La crise sociale qui couve n’empêche pas Javier Milei de conserver un appui non négligeable. Malgré une opposition frontale dans la rue, le président ultralibéral jouit d’un taux de soutien qui oscille entre 45 et 56 % selon les sondages. « Il est soutenu car il a réussi à stabiliser l’inflation, un fléau endémique en Argentine, explique Juan Carluccio, chercheur à la Banque de France et professeur à l’université de Surrey (Royaume-Uni). La population a compris qu’il fallait faire un effort. » Mais jusqu’à quand ? L’ancien économiste avait annoncé des premiers temps diffciles pour les Argentins lors de son arrivée au pouvoir, nécessaire selon lui pour remettre l’économie dans le droit chemin. S’il ne veut pas voir la résilience des Argentins s’éroder, la « lumière au bout du chemin » promise doit désormais montrer le bout de son nez.

Quelques signaux encourageants sont déjà visibles. « Des études récentes menées par des chercheurs de l’université Torcuato di Tella, basées sur des enquêtes officielles auprès des ménages mises à jour chaque mois, suggèrent que le taux de pauvreté a diminué au cours du second semestre 2024, et pourrait être revenu à 36,8 % à la fin de l ’année, note Priscilla Fialho. Si ces chiffres sont confirmés par l’Indec [équivalent de l’Insee en Argentine], la pauvreté serait désormais inférieure à ce qu’elle était lorsque l’administration Milei a pris le pouvoir fin 2023. » L’activité économique devrait également repartir en 2025. Le FMI table sur une croissance de 5 % tandis que la Banque centrale d’Argentine prévoit une hausse du PIB de 3,6 %. Un rebond qui tirerait les salaires réels et le marché de l’emploi vers le haut, amortissant finalement le choc initial subi par les Argentins, selon l’experte de l’OCDE. Un constat nuancé par Juan Carluccio qui estime que « si la récession est déjà passée, les bases pour une croissance soutenue ne sont pas encore acquises ». « Avec un État désormais en retrait, il faut attendre que les conditions pour que l’investissement privé se déploie soient mises en place, ajoute-t-il. Si les réformes voulues par Milei se poursuivent, l’Argentine attirera davantage d’investissements étrangers. »

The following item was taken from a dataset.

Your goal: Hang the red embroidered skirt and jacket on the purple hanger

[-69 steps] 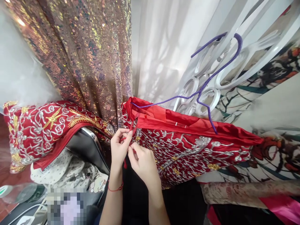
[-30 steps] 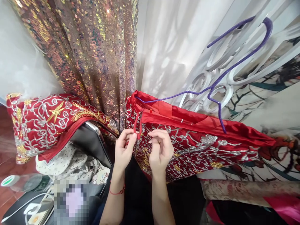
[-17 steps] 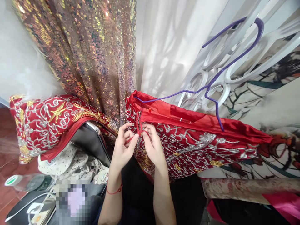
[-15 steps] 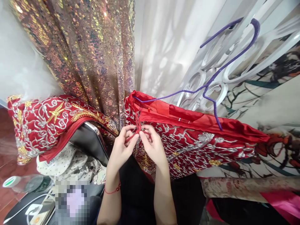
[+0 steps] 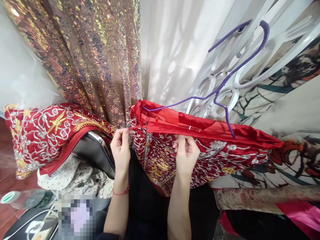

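My left hand is closed in a pinch on a thin red cord, which runs taut from its fingertips to the end of a red waistband. The band tops a red garment covered in silver and gold embroidery. Farther right, my right hand has its thumb and fingers pressed together at the band's lower edge. What lies in that pinch blends with the red cloth, so I cannot tell cord from fabric. A purple hanger carries the garment, its arms inside the opening.
Another red embroidered piece lies at left over a black bag. Below are spotted white cloth, a plastic bottle and a white cable. A sequined curtain and a white scrollwork frame stand behind.
My hands were together at the cord by the band's left end. They have moved apart, left hand leftward and right hand rightward, and the cord now stretches straight from my left hand.
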Tool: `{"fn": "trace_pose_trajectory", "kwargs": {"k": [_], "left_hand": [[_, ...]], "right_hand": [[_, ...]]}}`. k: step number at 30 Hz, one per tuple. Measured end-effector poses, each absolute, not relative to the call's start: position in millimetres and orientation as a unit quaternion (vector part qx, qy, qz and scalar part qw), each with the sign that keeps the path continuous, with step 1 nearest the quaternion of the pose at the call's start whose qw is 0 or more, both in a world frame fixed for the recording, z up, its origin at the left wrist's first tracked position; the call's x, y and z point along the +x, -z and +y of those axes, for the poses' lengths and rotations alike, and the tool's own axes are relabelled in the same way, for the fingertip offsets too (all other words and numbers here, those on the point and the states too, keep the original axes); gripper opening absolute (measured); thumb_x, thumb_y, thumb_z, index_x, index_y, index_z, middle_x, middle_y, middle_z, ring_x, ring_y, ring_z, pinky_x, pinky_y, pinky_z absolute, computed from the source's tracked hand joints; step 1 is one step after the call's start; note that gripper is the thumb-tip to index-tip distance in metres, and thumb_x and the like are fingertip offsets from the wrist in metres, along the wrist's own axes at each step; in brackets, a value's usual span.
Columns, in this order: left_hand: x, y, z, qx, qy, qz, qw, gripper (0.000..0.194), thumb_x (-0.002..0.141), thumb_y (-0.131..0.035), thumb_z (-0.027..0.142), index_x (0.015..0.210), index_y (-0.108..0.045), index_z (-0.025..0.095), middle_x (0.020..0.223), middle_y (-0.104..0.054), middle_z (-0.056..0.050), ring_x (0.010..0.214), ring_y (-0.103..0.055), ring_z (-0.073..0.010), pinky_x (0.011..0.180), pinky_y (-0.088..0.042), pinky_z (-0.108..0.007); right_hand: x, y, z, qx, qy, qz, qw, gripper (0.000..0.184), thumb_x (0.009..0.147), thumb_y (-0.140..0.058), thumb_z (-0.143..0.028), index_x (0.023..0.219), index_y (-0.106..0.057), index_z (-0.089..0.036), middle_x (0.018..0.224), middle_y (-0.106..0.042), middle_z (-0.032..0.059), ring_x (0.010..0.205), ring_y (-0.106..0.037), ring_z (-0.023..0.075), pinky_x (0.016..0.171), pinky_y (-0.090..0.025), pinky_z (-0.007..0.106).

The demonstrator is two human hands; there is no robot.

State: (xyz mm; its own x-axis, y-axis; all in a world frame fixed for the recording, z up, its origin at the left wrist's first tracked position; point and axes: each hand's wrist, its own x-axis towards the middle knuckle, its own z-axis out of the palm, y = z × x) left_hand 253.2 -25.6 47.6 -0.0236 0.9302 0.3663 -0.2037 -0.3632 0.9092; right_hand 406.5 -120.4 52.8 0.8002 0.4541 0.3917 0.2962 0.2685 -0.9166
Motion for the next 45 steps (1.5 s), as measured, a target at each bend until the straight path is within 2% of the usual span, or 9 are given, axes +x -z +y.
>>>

Les résultats des prochaines élections législatives d’octobre 2025 seront cruciaux. Faute de majorité au Parlement, Javier Milei a jusqu’ici gouverné en s’appuyant sur des décrets et le soutien de la droite et du centre droit. Mais cet équilibre fragile pousse les investisseurs internationaux à la prudence. Ils réclament la levée des dernières restrictions de change, ce qui permettrait aux entreprises étrangères de rapatrier leurs gains en dollars vers leur pays. Reste que Javier Milei doit composer avec une autre grande difficulté : la Banque centrale possède de faibles réserves de dollars. Un rebond positif de l’activité pourrait ainsi se traduire en dépréciation trop rapide et non contrôlée du peso, conduisant à une relance de l’inflation. Le président argentin marche sur un fil, chacune de ses décisions pouvant être un pharmakos : à la fois un remède et un poison.

 

Difficile de dire comment l’histoire jugera son passage au pouvoir : sera-t-il vu comme l’homme du renouveau ou comme celui qui aura sacrifié son peuple sur l’autel de l’ultralibéralisme ? Pour répondre à cette question, il semble urgent d’attendre.